GOAL OF THE EXERCISE: Return every line from the one with "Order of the" through the one with "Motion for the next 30", inclusive, exactly as it appears below.
LISTED RECORDS START
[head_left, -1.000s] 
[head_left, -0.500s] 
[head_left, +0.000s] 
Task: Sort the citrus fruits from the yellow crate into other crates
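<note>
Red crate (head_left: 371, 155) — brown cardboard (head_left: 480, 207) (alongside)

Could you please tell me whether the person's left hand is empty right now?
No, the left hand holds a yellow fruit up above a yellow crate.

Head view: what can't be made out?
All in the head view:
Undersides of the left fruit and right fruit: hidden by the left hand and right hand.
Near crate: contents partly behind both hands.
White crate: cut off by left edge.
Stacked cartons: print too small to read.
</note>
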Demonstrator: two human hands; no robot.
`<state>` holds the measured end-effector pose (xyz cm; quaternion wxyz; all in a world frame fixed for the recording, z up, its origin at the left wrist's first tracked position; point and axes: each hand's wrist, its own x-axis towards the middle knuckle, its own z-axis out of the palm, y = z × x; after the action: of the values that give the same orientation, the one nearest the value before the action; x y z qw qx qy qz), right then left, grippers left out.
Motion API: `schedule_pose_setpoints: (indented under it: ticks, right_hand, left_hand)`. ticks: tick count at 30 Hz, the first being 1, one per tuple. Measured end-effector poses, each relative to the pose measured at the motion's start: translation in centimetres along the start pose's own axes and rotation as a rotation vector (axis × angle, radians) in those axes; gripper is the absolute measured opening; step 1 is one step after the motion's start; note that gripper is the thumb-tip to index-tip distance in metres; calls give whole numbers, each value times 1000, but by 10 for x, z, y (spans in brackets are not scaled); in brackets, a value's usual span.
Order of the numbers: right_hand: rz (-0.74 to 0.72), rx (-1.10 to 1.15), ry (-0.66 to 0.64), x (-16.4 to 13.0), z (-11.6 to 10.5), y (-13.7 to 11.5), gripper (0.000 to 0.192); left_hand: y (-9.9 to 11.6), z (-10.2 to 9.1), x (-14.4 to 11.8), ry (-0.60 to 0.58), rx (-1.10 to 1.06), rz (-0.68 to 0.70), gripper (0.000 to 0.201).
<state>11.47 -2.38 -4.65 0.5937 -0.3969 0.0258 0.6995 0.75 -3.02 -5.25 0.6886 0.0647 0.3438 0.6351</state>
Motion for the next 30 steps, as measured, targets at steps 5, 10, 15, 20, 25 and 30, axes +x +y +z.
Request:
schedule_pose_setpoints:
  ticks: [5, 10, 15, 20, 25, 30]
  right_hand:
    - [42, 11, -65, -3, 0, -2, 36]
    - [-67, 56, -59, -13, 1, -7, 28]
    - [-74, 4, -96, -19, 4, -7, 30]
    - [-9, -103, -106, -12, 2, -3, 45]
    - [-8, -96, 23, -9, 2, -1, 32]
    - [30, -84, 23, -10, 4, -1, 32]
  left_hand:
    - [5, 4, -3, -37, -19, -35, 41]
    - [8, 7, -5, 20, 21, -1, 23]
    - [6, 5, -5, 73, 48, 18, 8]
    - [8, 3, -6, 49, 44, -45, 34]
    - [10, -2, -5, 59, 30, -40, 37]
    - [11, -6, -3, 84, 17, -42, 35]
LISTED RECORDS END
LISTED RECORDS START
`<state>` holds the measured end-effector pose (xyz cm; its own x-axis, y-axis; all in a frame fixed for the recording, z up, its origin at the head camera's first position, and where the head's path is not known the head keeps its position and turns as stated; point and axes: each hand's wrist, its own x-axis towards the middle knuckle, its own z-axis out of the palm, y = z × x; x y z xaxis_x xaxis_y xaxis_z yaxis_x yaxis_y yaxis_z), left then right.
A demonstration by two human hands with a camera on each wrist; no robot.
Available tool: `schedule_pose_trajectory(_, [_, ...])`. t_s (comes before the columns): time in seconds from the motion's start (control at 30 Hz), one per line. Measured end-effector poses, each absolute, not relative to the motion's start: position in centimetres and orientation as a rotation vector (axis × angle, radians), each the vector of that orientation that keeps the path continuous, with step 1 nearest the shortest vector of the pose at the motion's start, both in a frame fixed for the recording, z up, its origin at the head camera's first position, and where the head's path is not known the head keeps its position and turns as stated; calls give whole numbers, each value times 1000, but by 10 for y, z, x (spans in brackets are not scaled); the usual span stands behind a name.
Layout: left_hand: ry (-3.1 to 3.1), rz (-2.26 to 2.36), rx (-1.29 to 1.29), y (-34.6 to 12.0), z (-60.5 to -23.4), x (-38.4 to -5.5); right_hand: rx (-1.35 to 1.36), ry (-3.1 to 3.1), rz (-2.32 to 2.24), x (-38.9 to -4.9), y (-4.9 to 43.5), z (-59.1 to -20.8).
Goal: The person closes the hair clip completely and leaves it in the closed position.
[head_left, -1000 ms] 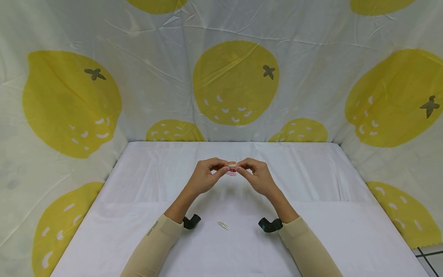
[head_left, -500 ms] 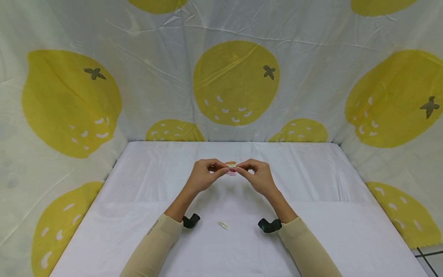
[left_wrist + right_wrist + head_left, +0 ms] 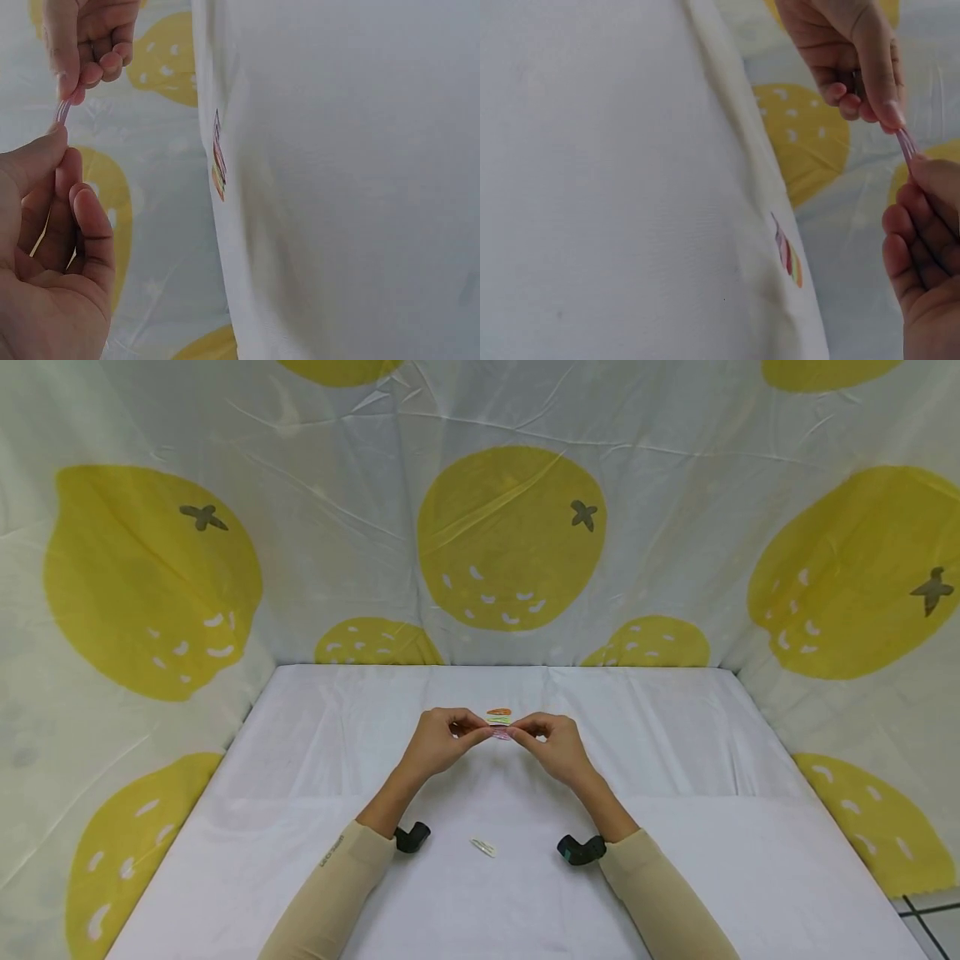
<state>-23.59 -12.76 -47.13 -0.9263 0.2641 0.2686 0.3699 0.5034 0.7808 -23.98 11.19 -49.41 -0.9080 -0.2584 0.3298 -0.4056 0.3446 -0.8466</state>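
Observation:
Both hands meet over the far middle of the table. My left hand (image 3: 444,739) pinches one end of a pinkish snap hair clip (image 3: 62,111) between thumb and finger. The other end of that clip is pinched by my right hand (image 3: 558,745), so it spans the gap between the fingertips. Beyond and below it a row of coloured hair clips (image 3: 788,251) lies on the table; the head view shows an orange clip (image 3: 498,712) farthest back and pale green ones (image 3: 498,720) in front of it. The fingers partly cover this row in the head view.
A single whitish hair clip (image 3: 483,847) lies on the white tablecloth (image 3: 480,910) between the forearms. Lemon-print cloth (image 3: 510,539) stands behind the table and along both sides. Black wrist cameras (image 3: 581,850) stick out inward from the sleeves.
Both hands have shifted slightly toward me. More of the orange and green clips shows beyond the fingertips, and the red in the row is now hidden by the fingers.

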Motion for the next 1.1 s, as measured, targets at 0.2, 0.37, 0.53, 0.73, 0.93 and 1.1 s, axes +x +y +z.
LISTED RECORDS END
OUTPUT OF THE TASK:
Order of the numbers: right_hand: rz (-0.74 to 0.72), rx (-1.10 to 1.15), ry (-0.66 to 0.64), x (-16.4 to 13.0), z (-11.6 to 10.5), y (-13.7 to 11.5), gripper (0.000 to 0.192); left_hand: y (-9.9 to 11.6), z (-10.2 to 9.1), x (-14.4 to 11.8), ry (-0.60 to 0.58), rx (-1.10 to 1.06), rz (-0.68 to 0.70), gripper (0.000 to 0.201).
<state>11.47 -2.38 -4.65 0.5937 -0.3969 0.0258 0.6995 0.75 -3.02 -5.25 0.6886 0.0647 0.3438 0.6351</state>
Motion for the next 30 steps, as measured, targets at steps 5, 10, 15, 20, 25 and 30, axes +x +y +z.

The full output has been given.